__YOUR GOAL__
Each record beneath this sentence is to be transcribed exactly as it reads.

__Source records__
-- Opening Marker --

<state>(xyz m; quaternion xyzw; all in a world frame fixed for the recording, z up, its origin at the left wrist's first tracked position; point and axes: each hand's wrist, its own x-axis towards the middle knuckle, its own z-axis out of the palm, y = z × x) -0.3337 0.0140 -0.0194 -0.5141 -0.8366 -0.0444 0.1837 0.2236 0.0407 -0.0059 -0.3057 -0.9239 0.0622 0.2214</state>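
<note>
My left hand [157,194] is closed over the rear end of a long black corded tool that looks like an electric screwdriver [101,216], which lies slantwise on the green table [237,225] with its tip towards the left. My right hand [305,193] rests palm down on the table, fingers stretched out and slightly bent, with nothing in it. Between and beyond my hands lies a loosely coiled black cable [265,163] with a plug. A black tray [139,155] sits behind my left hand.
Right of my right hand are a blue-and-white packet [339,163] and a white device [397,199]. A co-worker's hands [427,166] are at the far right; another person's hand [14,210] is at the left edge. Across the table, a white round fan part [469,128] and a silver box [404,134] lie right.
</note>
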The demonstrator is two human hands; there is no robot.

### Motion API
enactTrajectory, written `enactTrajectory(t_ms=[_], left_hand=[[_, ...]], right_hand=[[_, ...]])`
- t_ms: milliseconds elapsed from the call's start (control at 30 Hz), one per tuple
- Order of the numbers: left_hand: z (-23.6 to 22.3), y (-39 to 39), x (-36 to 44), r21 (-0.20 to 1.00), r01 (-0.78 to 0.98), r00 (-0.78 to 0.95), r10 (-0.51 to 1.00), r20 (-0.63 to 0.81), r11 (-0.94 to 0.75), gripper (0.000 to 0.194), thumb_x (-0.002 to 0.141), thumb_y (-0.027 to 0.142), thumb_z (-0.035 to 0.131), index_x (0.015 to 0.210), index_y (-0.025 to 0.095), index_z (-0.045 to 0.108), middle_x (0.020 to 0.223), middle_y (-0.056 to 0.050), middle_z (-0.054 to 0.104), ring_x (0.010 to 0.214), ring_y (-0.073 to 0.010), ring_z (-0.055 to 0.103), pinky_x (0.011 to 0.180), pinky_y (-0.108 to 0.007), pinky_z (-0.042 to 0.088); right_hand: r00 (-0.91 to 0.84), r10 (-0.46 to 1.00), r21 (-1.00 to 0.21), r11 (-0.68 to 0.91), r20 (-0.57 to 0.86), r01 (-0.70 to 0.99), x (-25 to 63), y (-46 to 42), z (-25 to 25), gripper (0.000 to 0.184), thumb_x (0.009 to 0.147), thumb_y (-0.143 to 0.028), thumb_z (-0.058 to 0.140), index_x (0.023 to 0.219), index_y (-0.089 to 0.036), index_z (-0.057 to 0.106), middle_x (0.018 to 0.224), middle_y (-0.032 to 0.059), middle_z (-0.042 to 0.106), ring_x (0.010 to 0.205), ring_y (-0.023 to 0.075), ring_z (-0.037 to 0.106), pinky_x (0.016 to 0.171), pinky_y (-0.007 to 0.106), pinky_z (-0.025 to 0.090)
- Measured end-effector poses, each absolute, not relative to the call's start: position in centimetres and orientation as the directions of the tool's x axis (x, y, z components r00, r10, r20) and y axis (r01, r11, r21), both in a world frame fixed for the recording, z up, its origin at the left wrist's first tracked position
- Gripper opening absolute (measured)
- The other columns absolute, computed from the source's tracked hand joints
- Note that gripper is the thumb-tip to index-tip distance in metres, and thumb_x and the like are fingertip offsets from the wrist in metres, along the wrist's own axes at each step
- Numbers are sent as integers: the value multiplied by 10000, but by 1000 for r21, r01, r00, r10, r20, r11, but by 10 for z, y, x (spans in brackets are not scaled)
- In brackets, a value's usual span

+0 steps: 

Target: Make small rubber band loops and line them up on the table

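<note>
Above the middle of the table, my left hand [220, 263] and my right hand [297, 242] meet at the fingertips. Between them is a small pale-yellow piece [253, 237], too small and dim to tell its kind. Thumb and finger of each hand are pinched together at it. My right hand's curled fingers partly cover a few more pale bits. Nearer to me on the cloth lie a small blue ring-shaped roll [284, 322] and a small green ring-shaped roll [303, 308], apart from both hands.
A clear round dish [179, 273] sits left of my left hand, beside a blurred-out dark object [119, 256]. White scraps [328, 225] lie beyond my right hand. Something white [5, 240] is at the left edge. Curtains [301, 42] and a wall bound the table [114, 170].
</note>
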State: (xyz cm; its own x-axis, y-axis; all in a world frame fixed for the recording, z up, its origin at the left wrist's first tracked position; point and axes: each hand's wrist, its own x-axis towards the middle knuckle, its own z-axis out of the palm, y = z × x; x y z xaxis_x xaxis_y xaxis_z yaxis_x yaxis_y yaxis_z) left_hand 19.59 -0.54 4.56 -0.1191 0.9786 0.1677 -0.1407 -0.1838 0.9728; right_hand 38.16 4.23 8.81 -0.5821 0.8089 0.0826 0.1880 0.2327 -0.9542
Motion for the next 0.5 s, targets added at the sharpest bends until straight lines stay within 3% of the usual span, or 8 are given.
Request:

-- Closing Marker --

__YOUR RESPONSE__
<state>(xyz m; quaternion xyzw; all in a world frame fixed for the recording, z up, its origin at the left wrist's first tracked position; point and axes: each hand's wrist, its own x-axis towards the middle knuckle, its own z-axis out of the palm, y = z × x) -0.3337 0.0140 -0.0194 -0.5141 -0.8366 -0.0444 0.1837 0.2236 0.0407 -0.0059 -0.3057 -0.9239 0.0622 0.2214</state>
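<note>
My left hand [157,194] is closed over the rear end of a long black corded tool that looks like an electric screwdriver [101,216], which lies slantwise on the green table [237,225] with its tip towards the left. My right hand [305,193] rests palm down on the table, fingers stretched out and slightly bent, with nothing in it. Between and beyond my hands lies a loosely coiled black cable [265,163] with a plug. A black tray [139,155] sits behind my left hand.
Right of my right hand are a blue-and-white packet [339,163] and a white device [397,199]. A co-worker's hands [427,166] are at the far right; another person's hand [14,210] is at the left edge. Across the table, a white round fan part [469,128] and a silver box [404,134] lie right.
</note>
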The demonstrator is two human hands; there is no robot.

### Motion API
enactTrajectory, written `enactTrajectory(t_ms=[_], left_hand=[[_, ...]], right_hand=[[_, ...]])`
- t_ms: milliseconds elapsed from the call's start (control at 30 Hz), one per tuple
- Order of the numbers: left_hand: z (-23.6 to 22.3), y (-39 to 39), x (-36 to 44), r21 (-0.20 to 1.00), r01 (-0.78 to 0.98), r00 (-0.78 to 0.95), r10 (-0.51 to 1.00), r20 (-0.63 to 0.81), r11 (-0.94 to 0.75), gripper (0.000 to 0.194), thumb_x (-0.002 to 0.141), thumb_y (-0.027 to 0.142), thumb_z (-0.035 to 0.131), index_x (0.015 to 0.210), index_y (-0.025 to 0.095), index_z (-0.045 to 0.108), middle_x (0.020 to 0.223), middle_y (-0.056 to 0.050), middle_z (-0.054 to 0.104), ring_x (0.010 to 0.214), ring_y (-0.073 to 0.010), ring_z (-0.055 to 0.103), pinky_x (0.011 to 0.180), pinky_y (-0.108 to 0.007), pinky_z (-0.042 to 0.088); right_hand: r00 (-0.91 to 0.84), r10 (-0.46 to 1.00), r21 (-1.00 to 0.21), r11 (-0.68 to 0.91), r20 (-0.57 to 0.86), r01 (-0.70 to 0.99), x (-25 to 63), y (-46 to 42), z (-25 to 25), gripper (0.000 to 0.184), thumb_x (0.009 to 0.147), thumb_y (-0.143 to 0.028), thumb_z (-0.058 to 0.140), index_x (0.023 to 0.219), index_y (-0.089 to 0.036), index_z (-0.057 to 0.106), middle_x (0.018 to 0.224), middle_y (-0.032 to 0.059), middle_z (-0.042 to 0.106), ring_x (0.010 to 0.205), ring_y (-0.023 to 0.075), ring_z (-0.037 to 0.106), pinky_x (0.016 to 0.171), pinky_y (-0.007 to 0.106), pinky_z (-0.025 to 0.090)
- Measured end-effector poses, each absolute, not relative to the call's start: position in centimetres and orientation as the directions of the tool's x axis (x, y, z components r00, r10, r20) and y axis (r01, r11, r21), both in a world frame fixed for the recording, z up, its origin at the left wrist's first tracked position
- Gripper opening absolute (measured)
- The other columns absolute, computed from the source's tracked hand joints
- Note that gripper is the thumb-tip to index-tip distance in metres, and thumb_x and the like are fingertip offsets from the wrist in metres, along the wrist's own axes at each step
- Numbers are sent as integers: the value multiplied by 10000, but by 1000 for r21, r01, r00, r10, r20, r11, but by 10 for z, y, x (spans in brackets are not scaled)
- In brackets, a value's usual span

+0 steps: 

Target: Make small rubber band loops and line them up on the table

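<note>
Above the middle of the table, my left hand [220, 263] and my right hand [297, 242] meet at the fingertips. Between them is a small pale-yellow piece [253, 237], too small and dim to tell its kind. Thumb and finger of each hand are pinched together at it. My right hand's curled fingers partly cover a few more pale bits. Nearer to me on the cloth lie a small blue ring-shaped roll [284, 322] and a small green ring-shaped roll [303, 308], apart from both hands.
A clear round dish [179, 273] sits left of my left hand, beside a blurred-out dark object [119, 256]. White scraps [328, 225] lie beyond my right hand. Something white [5, 240] is at the left edge. Curtains [301, 42] and a wall bound the table [114, 170].
</note>
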State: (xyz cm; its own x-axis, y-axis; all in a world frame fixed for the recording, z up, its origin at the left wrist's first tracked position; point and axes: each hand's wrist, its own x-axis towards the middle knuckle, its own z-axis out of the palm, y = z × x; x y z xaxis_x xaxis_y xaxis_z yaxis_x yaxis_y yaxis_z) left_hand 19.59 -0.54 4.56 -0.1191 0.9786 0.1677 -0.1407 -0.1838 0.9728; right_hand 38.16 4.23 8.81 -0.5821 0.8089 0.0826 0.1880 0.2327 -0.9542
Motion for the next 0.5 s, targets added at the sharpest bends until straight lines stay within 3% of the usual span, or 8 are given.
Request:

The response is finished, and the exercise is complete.